Bentonville, Ark., seemed like an Emerald City of sorts Wednesday as hometown giant Wal-Mart Stores Inc. put on display its latest efforts to go green.
The company hosted former Vice President Al Gore's talk on global warming, welcomed an environmental group's plan to locate an office in the corporate neighborhood and talked about the progress it was making to improve the global effects of its worldwide operations.
Not everyone was buying it. But Gwen Ruta with the nonprofit group Environmental Defense said, "We've seen enough movement to convince us that they are serious.
"If they are able to meet their goals, then we are talking about transformational change," said Ruta, the director of corporate partnerships for Environmental Defense, which announced plans to recruit a staff member to work full time in Bentonville starting later this year.
Gore visited Bentonville to speak at a Wal-Mart conference on the environment and screened his film on global warming, "An Inconvenient Truth."
Gore and his wife, Tipper, later joined Wal-Mart Chief Executive H. Lee Scott Jr. and his wife for dinner.
"Mr. Gore's approach has been that he will go anywhere and talk to any audience that wants to learn about climate change and how to solve it," said Kalee Kreider, a spokeswoman for Gore. "Preaching to the choir is easy; the idea is to reach out to a big tent. Wal-Mart is part of that effort."
The whirlwind of eco-consciousness is part of the corporation's year-old effort to improve its tarnished image with environmentalists.Wal-Mart, the world's biggest private user of electricity, has faced mounting scrutiny for its effect on the environment, as well as local communities and the nation's labor force.
On Oct. 24, Scott announced a slate of ambitious goals, saying Wal-Mart would increase the energy efficiency of its truck fleet — the nation's largest — by 25% in the next three years, and double the efficiency in the next decade.
Scott also said the company would design a new prototype store that would be 25% to 30% more efficient and would produce 30% less greenhouse gas emissions. The company also said it would reduce solid waste from U.S. stores by 25% in the next three years.
Still, some say Wednesday's announcements were little more than environmental politicking by the corporate giant, calling it a strategic concession as Wal-Mart bids to expand in areas such as the West Coast that have resisted the retailer.
"It's about their capacity to ameliorate opposition to building new stores in places like California, where environmental issues are taken seriously," said Nelson Lichtenstein, a professor of history at UC Santa Barbara who has studied Wal-Mart and edited a forthcoming book, "Wal-Mart: The Face of 21st Century Capitalism."
"This does not affect their bottom line," Lichtenstein said of the environmental initiatives, adding that he saw them as a distraction from problems with Wal-Mart's workforce. "They are not going to make any accommodations to labor or on the wage front."

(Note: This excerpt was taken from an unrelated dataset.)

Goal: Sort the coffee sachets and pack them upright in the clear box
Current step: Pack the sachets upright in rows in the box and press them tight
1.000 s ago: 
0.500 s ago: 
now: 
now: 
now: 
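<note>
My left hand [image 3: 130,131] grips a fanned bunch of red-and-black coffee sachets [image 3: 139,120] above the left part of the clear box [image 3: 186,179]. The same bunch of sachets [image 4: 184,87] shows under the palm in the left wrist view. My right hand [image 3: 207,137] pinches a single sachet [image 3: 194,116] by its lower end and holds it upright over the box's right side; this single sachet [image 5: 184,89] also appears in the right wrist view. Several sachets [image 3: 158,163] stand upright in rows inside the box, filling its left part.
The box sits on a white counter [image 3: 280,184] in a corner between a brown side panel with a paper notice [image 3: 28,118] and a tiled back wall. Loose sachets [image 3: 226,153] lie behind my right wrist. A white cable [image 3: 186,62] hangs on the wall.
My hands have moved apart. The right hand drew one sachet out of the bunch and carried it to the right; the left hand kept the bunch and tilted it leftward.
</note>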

Jim Stanway, director of project development in Wal-Mart's energy department, said Environmental Defense was one of a handful of nonprofits that serve an advisory role to the retailer, a list that includes the 1-million-member Natural Resources Defense Council.
"They've helped us learn about climate-change issues and greenhouse gas," Stanway said of the nonprofits.
He urged critics to look at Wal-Mart's environmental achievements, which include switching to energy-efficient lightbulbs in all 3,700 of its U.S. stores, as well as selling fresh fish that have been caught using environmentally friendly methods. The retailer also has issued a no-idle policy for its truck drivers, which reduces emissions and lowers diesel consumption.
Jon Coifman, a spokesman for the Natural Resources Defense Council, said the nonprofit had worked with Wal-Mart since last summer on environmental issues such as energy and emissions, wasteful packaging and paper products and pollution in China, as well as larger concerns such as global warming.
"As the largest economic presence on the plane, they have an enormous impact on the planet," Coifman said. "If Wal-Mart could achieve significant reductions in global warming emissions, and reset the benchmark, that is a big deal."
In a memo sent to employees in May, Natural Resources Defense Council President Frances Beinecke wrote, "Lee Scott himself admits that the initiative was begun as a defensive strategy, but as they have begun implementing the program, they have found win-wins that improve both the environment and Wal-Mart's bottom line."
Sam Walton Jr., the founder's grandson, serves on the board of Environmental Defense, Ruta said.
Walton had recused himself from talks on the Wal-Mart work. The 400,000-member Environmental Defense received about $650,000 in donations from the Walton Family Foundation, according to tax records from 2003 and 2004.
Ruta said that money would not go toward its work with the corporation.
Wal-Mart still faces a number of problems, both environmentally and in its workforce. The company faces the nation's largest class-action suit, which alleges discrimination against as many as 1.5 million of its female employees. And as recently as December, Wal-Mart faced a criminal investigation by the U.S. attorney's office in Los Angeles into its handling of hazardous waste.